One more time I had the chance to meet my teachers from Japan and colleagues from all over the world, and learn about complex objects such as byobu and traditional techniques to built and restore them.
Once again a wonderful and useful experience for both my professional and personal growth.
This five-day workshop is designed for conservators and restorers who already have an advanced knowledge of Japanese restoration and conservation techniques. It is aimed to introduce the basic technique of Japanese paper restoration techniques, the structure of Japanese screens like byobu(folding screen), the analysis of damages on screens through the practical work conducted by Japanese specialists. Applicants are required to have previously taken either “Basics for Japanese Paper and silk conservation” or similar workshops run by Tokyo National Research Institute for Cultural Properties such as JPC 2006 downward.”
In the pictures: moments from the workshops; life in Berlin.
Hamburg, November 2016 – This week I went to Hamburg, Germany, at the Centre for the Study of Manuscript Cultures where I had the pleasure to meet again passionate scholars and researchers who investigate on Himalayan papers, their hand making process and their trading routes across the highest region on Earth. Such a wonderful workshop!
In the pictures: presentations during the workshops; the harbour of Hamburg.

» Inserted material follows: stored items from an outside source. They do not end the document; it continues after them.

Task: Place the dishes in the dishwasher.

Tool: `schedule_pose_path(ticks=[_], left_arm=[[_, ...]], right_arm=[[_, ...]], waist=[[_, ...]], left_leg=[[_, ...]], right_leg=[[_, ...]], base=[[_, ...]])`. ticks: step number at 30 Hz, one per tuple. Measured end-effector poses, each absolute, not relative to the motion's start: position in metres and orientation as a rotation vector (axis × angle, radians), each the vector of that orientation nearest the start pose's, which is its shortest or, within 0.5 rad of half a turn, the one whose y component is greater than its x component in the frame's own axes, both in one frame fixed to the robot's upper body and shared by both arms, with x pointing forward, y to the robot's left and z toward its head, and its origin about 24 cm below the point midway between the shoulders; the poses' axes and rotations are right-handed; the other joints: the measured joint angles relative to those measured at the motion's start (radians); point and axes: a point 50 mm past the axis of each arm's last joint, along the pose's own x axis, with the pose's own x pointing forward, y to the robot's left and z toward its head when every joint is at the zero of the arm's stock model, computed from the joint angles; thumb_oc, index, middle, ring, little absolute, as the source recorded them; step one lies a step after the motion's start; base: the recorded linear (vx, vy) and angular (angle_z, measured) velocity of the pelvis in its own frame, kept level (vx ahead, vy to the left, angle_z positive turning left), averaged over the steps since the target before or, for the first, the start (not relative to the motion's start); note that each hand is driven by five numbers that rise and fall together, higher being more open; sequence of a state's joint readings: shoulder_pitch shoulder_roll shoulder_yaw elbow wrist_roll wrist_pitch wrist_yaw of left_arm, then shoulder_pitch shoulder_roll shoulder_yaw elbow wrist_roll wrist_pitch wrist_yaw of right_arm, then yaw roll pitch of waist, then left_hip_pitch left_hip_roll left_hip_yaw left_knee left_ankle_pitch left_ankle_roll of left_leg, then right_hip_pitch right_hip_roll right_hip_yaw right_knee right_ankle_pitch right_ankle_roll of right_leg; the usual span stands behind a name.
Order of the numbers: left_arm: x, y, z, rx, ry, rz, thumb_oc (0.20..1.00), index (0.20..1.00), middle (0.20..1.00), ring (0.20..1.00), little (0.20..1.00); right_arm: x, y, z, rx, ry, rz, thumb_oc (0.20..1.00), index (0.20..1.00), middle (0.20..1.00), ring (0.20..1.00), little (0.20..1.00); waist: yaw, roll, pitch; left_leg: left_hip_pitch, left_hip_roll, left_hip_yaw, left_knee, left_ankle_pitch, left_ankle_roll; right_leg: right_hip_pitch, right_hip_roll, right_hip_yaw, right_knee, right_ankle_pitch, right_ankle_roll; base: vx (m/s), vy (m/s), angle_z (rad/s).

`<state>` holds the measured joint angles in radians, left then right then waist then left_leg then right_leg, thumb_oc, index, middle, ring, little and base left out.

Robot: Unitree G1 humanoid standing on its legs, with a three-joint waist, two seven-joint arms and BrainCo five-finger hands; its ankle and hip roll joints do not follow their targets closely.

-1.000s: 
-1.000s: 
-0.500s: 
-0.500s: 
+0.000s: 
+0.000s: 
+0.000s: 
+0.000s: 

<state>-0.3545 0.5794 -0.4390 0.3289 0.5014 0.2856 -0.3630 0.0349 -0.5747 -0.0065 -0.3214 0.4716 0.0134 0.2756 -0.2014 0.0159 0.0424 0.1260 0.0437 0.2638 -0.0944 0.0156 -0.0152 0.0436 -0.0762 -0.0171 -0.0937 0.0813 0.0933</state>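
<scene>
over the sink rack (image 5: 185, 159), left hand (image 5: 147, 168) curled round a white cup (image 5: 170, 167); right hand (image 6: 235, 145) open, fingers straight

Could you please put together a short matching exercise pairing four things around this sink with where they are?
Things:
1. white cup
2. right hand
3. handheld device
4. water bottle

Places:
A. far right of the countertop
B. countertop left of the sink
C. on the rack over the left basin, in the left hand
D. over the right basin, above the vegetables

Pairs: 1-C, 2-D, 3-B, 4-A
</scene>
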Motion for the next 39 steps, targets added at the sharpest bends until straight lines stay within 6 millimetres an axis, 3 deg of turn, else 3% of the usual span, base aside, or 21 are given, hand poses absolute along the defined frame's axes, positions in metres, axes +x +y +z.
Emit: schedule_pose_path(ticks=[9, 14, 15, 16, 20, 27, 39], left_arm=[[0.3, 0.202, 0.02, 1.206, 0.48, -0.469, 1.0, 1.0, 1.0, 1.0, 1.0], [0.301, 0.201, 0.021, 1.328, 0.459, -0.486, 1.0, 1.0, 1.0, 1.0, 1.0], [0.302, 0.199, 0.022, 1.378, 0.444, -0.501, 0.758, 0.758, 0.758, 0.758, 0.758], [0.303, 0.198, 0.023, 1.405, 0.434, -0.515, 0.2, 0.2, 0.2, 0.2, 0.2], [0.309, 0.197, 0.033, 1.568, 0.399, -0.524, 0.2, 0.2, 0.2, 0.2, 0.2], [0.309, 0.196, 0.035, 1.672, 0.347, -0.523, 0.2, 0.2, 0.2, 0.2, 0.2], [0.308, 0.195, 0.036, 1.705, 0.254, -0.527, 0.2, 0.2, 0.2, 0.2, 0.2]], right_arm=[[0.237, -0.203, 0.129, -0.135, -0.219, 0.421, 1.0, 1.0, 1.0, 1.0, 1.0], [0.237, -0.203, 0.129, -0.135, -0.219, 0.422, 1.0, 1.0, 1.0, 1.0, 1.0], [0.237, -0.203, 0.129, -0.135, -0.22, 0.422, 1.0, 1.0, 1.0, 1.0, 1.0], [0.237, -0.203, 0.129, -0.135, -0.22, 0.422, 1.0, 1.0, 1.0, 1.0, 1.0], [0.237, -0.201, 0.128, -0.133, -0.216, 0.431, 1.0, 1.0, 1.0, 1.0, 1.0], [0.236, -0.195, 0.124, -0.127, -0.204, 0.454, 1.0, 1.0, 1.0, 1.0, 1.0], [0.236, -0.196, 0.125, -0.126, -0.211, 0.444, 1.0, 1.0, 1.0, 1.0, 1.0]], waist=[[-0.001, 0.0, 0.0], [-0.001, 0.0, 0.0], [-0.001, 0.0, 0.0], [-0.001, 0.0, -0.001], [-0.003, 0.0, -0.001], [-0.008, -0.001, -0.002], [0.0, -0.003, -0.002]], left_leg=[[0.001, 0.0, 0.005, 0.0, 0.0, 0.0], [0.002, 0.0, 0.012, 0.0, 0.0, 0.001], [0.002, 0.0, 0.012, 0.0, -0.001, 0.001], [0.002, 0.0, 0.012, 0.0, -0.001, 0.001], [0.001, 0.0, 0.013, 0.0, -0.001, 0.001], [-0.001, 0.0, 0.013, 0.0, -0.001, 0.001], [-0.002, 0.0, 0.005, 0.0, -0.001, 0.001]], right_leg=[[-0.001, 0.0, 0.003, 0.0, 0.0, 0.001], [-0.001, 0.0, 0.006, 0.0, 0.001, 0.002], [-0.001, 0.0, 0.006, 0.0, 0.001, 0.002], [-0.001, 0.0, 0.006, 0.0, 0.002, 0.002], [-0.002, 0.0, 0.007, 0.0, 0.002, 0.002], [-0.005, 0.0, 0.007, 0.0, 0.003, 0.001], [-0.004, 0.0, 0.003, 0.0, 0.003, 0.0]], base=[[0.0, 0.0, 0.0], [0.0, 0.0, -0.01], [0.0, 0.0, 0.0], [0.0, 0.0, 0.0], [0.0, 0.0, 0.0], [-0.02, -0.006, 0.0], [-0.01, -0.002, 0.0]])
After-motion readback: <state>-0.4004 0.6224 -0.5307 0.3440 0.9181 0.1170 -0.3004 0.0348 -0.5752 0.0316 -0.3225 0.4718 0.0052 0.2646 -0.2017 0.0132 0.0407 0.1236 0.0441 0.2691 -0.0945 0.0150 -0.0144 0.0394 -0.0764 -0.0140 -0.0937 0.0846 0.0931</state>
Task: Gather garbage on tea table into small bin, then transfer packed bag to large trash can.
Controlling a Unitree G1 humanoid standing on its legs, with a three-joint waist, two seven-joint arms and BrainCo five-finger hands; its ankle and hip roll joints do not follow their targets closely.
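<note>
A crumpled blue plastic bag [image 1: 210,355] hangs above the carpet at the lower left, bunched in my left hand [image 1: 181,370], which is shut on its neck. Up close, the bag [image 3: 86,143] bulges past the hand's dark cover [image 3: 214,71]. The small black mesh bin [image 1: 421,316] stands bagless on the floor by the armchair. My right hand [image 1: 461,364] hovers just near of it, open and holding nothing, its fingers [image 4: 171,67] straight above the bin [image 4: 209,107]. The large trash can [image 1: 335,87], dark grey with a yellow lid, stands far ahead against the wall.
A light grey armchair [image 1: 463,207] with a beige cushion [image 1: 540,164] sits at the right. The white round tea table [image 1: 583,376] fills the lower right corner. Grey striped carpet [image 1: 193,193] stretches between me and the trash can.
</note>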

Berlin, December 2014 – This December I could attend two workshops on Japanese Paper Conservation Tradition organized by The National Research Institute for Cultural Properties, Tokyo, with the support of the Museum für Asiatische Kunst, Staatliche Museen zu Berlin and Deutsches Technikmuseum Berlin:
a basic-level workshop whose aim is to introduce Japanese art objects on paper and silk through lectures, demonstrations, as well as practical exercises conducted by Japanese specialists. It will be focused on the mounting formats, the materials and techniques, general principles of conservation and restoration, and the practical exercises includes the handling of scrolls and screens;
an advanced-level workshop designed for conservators, restorers and restoration specialists who already have an advanced knowledge of Japanese restoration and conservation techniques. It is aimed to introduce the analysis of damages on Japanese hanging scrolls, the emergency measures such as reinforcement with paper strips (orefuse in Japanese), removing and re-attaching of roller rods, and restoration techniques such as lining with Japanese paper through the practical exercises.